• GOAL OF THE EXERCISE:
Search the data below for the line containing "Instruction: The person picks", then please set down that line and all remaining ones exactly as written.

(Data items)
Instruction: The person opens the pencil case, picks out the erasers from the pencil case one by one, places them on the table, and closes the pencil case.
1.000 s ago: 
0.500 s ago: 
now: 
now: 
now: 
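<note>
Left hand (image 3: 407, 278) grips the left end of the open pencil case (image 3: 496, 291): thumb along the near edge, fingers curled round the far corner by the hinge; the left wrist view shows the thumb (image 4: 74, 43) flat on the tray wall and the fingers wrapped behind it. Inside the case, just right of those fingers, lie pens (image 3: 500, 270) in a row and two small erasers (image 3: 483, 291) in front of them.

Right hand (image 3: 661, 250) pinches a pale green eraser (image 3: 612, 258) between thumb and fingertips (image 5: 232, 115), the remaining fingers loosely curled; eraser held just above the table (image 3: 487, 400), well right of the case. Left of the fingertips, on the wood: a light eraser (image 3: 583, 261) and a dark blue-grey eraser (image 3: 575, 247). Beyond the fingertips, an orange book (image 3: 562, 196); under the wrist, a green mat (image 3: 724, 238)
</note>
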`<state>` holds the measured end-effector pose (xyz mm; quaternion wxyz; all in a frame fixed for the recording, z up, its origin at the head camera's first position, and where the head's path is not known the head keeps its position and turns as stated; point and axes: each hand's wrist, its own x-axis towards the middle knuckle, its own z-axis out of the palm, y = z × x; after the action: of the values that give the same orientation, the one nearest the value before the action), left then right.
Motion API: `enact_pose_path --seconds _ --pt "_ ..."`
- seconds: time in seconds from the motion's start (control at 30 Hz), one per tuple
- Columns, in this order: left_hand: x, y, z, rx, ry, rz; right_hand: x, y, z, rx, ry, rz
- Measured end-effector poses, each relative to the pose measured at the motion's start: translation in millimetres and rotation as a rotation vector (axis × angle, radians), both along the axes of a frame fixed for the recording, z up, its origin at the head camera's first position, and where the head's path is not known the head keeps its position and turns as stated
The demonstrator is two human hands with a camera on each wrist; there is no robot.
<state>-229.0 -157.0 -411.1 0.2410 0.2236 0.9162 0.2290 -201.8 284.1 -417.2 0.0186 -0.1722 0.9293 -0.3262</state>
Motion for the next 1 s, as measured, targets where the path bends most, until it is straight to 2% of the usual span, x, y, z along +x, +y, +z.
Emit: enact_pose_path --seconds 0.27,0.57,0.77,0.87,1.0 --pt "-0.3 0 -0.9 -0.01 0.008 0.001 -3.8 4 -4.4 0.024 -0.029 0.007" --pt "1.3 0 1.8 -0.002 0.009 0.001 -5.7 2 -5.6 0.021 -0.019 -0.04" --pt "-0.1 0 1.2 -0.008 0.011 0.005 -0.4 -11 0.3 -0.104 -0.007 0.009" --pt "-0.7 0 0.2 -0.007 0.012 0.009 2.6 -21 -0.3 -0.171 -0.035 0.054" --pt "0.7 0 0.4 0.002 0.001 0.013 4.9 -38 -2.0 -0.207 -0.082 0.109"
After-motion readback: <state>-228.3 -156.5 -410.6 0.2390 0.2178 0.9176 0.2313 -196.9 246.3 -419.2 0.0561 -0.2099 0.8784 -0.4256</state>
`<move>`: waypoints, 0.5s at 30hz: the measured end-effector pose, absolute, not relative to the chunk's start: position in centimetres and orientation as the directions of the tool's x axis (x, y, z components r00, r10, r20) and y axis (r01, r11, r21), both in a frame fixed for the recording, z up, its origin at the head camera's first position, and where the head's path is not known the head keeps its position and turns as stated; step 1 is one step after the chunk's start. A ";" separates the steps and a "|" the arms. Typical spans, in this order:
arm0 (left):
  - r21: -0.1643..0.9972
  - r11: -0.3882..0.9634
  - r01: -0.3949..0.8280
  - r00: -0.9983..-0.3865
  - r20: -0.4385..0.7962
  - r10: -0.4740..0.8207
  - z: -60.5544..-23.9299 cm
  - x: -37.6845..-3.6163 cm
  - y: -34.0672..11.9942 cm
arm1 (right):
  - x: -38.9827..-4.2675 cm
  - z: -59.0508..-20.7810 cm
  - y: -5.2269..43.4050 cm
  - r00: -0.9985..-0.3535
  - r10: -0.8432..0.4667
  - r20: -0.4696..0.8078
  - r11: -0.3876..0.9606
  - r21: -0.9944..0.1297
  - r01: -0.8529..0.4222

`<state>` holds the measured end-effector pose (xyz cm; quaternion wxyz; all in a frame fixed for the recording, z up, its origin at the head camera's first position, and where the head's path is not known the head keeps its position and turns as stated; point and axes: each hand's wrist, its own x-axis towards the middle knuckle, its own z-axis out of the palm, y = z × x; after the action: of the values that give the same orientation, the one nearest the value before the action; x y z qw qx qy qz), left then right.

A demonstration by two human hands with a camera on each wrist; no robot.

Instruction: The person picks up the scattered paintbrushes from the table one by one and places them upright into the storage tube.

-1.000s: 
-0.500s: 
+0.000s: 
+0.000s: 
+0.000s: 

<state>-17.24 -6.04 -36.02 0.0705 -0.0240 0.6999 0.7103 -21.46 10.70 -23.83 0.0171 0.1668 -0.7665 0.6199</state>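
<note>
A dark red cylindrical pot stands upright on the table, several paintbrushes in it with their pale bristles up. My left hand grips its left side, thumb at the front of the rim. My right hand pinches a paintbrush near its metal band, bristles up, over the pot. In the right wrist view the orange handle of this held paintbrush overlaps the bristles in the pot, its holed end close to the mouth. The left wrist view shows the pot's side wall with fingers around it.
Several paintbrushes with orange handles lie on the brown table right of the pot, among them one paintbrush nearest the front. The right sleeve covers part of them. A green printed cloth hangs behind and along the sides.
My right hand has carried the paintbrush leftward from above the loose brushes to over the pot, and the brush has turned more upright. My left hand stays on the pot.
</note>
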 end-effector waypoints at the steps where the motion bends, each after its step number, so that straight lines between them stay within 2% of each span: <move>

• WRITTEN ANSWER:
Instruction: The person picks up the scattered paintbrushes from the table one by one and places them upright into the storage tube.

-1.000s: 
-0.500s: 
+0.000s: 
+0.000s: 
+0.000s: 

<state>-17.24 -6.04 -36.02 0.0705 -0.0240 0.6999 0.7103 -21.46 10.70 -23.83 0.0171 0.1668 -0.7665 0.6199</state>
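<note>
A dark red cylindrical pot stands upright on the table, several paintbrushes in it with their pale bristles up. My left hand grips its left side, thumb at the front of the rim. My right hand pinches a paintbrush near its metal band, bristles up, over the pot. In the right wrist view the orange handle of this held paintbrush overlaps the bristles in the pot, its holed end close to the mouth. The left wrist view shows the pot's side wall with fingers around it.
Several paintbrushes with orange handles lie on the brown table right of the pot, among them one paintbrush nearest the front. The right sleeve covers part of them. A green printed cloth hangs behind and along the sides.
My right hand has carried the paintbrush leftward from above the loose brushes to over the pot, and the brush has turned more upright. My left hand stays on the pot.
</note>
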 end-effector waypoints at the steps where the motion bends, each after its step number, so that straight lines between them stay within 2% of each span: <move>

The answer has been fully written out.